State how many lines in this listing include the word "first", and nothing else.

BEGIN

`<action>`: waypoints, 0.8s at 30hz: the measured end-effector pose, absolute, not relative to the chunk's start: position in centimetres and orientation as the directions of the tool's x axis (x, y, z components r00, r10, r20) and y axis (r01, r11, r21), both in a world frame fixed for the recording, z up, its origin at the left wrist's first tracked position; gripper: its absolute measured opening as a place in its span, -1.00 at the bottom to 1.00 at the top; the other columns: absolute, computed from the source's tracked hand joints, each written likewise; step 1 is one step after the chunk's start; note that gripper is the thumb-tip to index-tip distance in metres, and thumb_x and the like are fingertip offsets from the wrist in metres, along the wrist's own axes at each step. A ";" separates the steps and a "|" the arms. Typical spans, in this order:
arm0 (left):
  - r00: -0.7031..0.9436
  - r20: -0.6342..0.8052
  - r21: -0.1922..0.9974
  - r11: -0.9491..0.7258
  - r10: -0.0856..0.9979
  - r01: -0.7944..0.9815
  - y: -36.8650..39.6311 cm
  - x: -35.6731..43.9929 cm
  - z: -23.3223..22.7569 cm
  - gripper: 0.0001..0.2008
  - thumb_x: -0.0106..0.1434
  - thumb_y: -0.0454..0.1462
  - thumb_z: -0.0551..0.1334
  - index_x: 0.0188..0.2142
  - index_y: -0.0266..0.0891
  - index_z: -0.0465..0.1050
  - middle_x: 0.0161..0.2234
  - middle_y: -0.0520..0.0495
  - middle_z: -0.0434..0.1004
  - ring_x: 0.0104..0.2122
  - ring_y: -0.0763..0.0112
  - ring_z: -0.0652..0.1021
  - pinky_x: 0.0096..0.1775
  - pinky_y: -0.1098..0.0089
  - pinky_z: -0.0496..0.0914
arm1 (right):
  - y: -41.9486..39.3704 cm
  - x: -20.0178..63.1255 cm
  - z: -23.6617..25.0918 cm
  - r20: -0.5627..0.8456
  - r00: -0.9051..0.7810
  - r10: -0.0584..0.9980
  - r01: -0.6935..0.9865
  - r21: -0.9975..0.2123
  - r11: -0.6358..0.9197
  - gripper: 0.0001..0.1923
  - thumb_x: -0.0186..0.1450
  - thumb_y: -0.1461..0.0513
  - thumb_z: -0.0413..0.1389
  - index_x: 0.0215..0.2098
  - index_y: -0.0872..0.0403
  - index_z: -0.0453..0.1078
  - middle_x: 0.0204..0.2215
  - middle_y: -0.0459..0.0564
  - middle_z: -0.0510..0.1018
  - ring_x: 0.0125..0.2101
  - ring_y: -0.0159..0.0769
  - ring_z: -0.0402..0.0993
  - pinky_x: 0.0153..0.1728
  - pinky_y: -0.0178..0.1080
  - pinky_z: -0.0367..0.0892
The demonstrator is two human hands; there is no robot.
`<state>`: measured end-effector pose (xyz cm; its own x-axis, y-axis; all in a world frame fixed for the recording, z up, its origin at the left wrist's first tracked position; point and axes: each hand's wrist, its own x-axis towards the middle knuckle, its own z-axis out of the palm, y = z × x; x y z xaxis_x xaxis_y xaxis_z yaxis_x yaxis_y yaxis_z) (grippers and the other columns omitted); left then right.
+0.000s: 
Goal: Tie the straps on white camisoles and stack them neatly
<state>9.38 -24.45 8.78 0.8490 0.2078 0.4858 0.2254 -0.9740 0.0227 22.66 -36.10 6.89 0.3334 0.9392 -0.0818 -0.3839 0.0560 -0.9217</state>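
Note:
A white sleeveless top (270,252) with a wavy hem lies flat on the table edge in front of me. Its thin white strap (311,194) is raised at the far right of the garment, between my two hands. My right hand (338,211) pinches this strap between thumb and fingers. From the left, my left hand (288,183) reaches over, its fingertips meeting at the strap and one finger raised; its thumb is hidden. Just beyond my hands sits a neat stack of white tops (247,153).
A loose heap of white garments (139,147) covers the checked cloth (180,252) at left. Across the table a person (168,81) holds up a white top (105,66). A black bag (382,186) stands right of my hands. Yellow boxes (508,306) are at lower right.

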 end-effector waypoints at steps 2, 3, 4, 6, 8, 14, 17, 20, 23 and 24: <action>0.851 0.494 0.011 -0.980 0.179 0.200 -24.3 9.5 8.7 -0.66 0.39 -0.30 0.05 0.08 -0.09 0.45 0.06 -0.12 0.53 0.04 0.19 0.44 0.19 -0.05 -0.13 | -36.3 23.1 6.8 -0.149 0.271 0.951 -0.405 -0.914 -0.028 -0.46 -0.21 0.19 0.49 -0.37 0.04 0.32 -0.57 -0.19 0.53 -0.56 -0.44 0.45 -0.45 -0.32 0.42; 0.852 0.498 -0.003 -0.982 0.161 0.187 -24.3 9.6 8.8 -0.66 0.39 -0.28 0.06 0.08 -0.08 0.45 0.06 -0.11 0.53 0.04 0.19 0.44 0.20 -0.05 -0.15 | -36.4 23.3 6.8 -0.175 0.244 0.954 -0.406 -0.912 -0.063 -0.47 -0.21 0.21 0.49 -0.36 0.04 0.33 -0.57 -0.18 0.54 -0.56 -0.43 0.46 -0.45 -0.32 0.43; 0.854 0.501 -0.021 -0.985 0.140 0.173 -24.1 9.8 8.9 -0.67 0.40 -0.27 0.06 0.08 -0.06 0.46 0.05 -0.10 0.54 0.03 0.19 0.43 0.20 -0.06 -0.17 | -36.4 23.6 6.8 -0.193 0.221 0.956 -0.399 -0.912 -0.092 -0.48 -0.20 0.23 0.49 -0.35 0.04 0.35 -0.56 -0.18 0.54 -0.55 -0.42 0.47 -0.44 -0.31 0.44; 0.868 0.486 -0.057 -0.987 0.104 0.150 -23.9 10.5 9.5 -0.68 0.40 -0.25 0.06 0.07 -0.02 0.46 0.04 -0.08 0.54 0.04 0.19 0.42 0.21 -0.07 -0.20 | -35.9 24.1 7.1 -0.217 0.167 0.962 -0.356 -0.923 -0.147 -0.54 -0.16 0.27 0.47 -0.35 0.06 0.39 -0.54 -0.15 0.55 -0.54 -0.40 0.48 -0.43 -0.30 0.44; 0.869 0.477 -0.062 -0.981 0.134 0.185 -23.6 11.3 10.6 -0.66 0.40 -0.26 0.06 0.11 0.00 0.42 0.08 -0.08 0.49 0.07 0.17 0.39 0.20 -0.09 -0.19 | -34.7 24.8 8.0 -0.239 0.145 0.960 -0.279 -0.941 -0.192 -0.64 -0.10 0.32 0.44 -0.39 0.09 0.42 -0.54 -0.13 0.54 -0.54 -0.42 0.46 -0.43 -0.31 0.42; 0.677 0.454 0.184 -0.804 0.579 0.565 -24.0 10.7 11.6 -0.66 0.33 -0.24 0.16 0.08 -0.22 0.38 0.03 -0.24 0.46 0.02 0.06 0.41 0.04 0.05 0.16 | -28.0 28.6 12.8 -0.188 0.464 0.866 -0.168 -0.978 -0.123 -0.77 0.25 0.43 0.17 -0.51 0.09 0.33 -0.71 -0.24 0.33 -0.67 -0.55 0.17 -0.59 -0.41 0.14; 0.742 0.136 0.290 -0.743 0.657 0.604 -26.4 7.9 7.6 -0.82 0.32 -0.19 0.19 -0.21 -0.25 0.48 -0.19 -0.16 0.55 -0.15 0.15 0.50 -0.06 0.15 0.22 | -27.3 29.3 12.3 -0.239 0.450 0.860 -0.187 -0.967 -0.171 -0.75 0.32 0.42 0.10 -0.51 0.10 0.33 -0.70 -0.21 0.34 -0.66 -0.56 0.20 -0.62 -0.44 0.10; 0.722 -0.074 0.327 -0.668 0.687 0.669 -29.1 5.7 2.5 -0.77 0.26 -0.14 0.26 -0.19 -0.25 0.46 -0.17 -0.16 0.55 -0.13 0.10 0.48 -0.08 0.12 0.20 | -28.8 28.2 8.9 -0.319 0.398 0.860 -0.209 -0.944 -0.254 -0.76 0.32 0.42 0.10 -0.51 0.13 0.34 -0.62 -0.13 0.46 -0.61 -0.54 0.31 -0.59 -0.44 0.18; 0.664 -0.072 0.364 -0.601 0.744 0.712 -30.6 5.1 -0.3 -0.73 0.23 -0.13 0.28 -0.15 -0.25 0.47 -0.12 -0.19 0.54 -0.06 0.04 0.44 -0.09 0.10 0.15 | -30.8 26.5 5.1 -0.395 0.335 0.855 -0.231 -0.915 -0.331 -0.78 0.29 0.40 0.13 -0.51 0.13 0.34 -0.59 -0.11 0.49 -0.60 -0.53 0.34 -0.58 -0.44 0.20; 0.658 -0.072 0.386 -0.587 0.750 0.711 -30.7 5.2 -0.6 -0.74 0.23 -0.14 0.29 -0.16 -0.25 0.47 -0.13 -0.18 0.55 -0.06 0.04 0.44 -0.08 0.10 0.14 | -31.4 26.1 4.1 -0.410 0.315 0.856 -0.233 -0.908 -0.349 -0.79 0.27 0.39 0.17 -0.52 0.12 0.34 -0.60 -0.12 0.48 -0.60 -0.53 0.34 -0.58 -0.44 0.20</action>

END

### RESPONSE AREA:
2